Gestational surrogacy raises quite profound ethical issues:
- Gestational surrogacy requires in vitro fertilization, which normally involves the production of multiple embryos. Several embryos are implanted in the surrogate’s womb, but the other embryos are either destroyed or frozen. Since life begins at conception (as the Bible stipulates in Psalm 139:16), the destruction of these embryos is the destruction of a life. The primary ethical guideline for the frozen embryos must be to treat them in a manner where there is no harm to the embryo. It is important to understand what happens to these embryos as a result of the gestational surrogacy process.
- In studying the gestational surrogacy process summarized in this Perspective, one quickly comes to the conclusion that surrogacy is a procedure using technology and money to control and manipulate a process created by God to operate within the confines of family. The enormous amounts of money affluent couples are spending for gestational surrogacy smacks of exploitation and manipulation. There just seems to be something almost obscene about nearly $180,000 to produce a human life. How can we as a civilization accept this? Intuitively, amounts of money such as this raise important questions about the exploitation of women and the virtual selling of babies. I find it amazing that many parts of the United States permit gestational surrogacy with no regulation and no significant legal boundaries. European countries such as Great Britain and Germany, which are far more secular than the US, either prohibit gestational surrogacy or highly regulate it.
- Gestational surrogacy falls under the stewardship responsibility of being God’s image bearers (Genesis 1:26ff). Because God is sovereign and humans have dominion status, human accountability is a necessary corollary. Gestational surrogacy gives humanity a degree of power and control never imagined in previous generations.
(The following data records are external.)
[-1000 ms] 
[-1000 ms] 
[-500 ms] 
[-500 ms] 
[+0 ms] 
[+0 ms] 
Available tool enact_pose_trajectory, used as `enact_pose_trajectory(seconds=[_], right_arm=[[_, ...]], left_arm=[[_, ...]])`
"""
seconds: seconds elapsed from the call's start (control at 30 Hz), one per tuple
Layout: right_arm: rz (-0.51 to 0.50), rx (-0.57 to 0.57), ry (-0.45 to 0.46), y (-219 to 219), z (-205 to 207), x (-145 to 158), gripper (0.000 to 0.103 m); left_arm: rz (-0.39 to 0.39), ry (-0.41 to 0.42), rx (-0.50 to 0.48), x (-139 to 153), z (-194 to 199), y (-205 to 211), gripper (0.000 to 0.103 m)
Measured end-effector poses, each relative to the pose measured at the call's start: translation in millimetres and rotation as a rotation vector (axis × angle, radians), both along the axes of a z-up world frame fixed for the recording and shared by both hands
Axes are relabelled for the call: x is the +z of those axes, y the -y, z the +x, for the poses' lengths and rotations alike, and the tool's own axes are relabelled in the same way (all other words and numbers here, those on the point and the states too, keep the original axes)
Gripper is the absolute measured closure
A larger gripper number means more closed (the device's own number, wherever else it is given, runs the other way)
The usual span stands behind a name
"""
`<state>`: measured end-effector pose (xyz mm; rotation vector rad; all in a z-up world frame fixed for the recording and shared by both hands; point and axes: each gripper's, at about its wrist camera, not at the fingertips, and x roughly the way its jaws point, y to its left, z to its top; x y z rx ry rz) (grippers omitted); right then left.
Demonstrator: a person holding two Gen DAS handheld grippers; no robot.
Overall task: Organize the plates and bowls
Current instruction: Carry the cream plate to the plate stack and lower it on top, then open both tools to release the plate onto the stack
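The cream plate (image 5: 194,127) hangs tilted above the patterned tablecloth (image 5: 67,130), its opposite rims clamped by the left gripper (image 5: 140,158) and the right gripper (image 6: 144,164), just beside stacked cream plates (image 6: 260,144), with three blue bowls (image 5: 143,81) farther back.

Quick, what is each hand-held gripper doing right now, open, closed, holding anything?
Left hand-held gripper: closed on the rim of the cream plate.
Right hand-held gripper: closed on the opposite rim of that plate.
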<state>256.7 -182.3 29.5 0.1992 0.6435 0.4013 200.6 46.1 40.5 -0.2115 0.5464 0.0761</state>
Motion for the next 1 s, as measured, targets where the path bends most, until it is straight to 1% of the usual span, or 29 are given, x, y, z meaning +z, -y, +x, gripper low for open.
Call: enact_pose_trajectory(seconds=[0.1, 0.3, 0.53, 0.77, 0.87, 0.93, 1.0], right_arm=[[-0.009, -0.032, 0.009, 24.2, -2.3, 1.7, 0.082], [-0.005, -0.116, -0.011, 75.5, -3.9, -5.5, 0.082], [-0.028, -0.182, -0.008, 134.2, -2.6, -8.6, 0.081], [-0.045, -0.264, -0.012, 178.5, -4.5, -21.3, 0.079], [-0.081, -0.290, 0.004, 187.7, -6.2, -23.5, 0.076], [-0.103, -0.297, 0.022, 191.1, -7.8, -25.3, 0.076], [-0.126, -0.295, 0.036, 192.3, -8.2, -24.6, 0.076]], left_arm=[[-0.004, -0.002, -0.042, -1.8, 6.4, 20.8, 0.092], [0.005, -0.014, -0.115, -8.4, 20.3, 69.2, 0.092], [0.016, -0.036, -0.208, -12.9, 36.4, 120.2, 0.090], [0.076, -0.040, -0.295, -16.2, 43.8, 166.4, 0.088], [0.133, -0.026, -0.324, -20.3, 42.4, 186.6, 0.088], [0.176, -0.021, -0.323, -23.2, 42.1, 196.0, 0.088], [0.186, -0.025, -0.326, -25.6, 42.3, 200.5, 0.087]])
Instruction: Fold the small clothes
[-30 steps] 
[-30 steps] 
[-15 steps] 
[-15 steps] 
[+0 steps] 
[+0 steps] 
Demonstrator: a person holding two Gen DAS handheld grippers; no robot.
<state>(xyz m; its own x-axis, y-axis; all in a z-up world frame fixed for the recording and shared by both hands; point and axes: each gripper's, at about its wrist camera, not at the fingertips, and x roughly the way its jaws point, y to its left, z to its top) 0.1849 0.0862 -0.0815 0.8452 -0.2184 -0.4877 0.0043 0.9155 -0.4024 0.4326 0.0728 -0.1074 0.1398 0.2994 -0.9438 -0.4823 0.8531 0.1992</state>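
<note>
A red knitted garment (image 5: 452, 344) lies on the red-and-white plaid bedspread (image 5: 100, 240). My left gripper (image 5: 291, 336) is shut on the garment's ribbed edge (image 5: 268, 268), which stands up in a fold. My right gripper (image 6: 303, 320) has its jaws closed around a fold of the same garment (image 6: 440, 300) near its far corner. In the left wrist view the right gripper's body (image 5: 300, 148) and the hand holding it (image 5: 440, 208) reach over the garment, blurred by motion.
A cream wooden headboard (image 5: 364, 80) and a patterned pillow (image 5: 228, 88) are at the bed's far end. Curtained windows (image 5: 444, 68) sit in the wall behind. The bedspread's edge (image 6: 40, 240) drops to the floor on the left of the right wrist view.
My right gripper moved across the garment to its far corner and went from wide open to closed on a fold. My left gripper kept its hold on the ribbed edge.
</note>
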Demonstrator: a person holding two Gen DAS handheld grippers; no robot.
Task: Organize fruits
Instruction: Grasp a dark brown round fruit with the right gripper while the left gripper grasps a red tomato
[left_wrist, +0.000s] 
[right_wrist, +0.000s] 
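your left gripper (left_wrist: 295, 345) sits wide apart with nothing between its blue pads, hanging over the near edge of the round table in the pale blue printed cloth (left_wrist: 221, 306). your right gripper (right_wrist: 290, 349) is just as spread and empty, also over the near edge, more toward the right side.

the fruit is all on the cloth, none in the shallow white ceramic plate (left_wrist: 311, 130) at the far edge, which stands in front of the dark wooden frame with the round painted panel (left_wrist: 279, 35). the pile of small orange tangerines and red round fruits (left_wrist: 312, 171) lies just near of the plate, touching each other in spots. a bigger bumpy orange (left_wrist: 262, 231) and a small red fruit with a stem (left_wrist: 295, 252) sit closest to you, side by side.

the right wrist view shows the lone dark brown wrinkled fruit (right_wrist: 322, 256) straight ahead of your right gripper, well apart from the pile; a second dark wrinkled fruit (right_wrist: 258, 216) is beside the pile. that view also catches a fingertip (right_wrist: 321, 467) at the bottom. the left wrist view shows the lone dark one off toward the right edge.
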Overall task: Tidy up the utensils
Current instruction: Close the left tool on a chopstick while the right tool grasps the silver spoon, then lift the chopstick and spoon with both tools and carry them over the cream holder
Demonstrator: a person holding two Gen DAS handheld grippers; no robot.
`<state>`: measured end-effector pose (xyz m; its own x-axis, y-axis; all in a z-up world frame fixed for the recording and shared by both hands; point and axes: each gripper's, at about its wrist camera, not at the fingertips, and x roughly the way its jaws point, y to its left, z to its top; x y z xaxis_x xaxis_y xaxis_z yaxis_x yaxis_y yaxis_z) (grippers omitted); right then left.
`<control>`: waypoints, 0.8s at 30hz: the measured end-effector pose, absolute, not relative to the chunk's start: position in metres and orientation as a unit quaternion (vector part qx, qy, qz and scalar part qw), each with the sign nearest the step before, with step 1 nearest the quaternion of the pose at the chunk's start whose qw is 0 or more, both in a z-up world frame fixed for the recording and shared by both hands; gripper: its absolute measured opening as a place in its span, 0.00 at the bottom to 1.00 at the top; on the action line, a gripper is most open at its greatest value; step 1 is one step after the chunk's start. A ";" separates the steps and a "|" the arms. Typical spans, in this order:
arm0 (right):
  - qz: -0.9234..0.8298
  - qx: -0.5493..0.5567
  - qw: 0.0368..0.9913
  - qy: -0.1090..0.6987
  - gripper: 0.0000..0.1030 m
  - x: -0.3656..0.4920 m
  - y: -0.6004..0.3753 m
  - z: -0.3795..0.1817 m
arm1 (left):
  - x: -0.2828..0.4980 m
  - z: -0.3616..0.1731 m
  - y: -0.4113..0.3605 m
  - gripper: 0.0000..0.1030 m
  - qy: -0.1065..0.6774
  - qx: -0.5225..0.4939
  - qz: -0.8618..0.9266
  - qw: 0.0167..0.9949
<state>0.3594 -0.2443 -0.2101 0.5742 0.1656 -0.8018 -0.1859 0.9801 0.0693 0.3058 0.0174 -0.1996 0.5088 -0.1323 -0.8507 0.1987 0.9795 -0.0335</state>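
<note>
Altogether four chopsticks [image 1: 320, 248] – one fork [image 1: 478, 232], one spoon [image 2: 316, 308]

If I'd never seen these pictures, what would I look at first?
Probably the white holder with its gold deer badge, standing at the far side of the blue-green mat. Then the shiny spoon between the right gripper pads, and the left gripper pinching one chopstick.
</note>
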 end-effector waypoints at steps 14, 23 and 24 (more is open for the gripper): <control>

Given human depravity, it is difficult to be optimistic about the future developments concerning gestational surrogacy.
Gestational surrogacy is one of those procedures that raises deeply important questions: Simply because science can pursue a particular medical, reproductive or even genetic procedure does not mandate that it must do so. Gestational surrogacy is fraught with so many concerns, that perhaps it is wise that we do not do it. I rather doubt that will ever occur, but I see little about gestational surrogacy that is positive or God-honoring.
See Albert Mohler in Tabletalk (August 2017), pp. 70-71; The Economist (1 February 2025), pp. 47-48; Tamar Lewis in the New York Times (6 July 2014) and James P. Eckman, Christian Ethics (2013), pp. 43-54.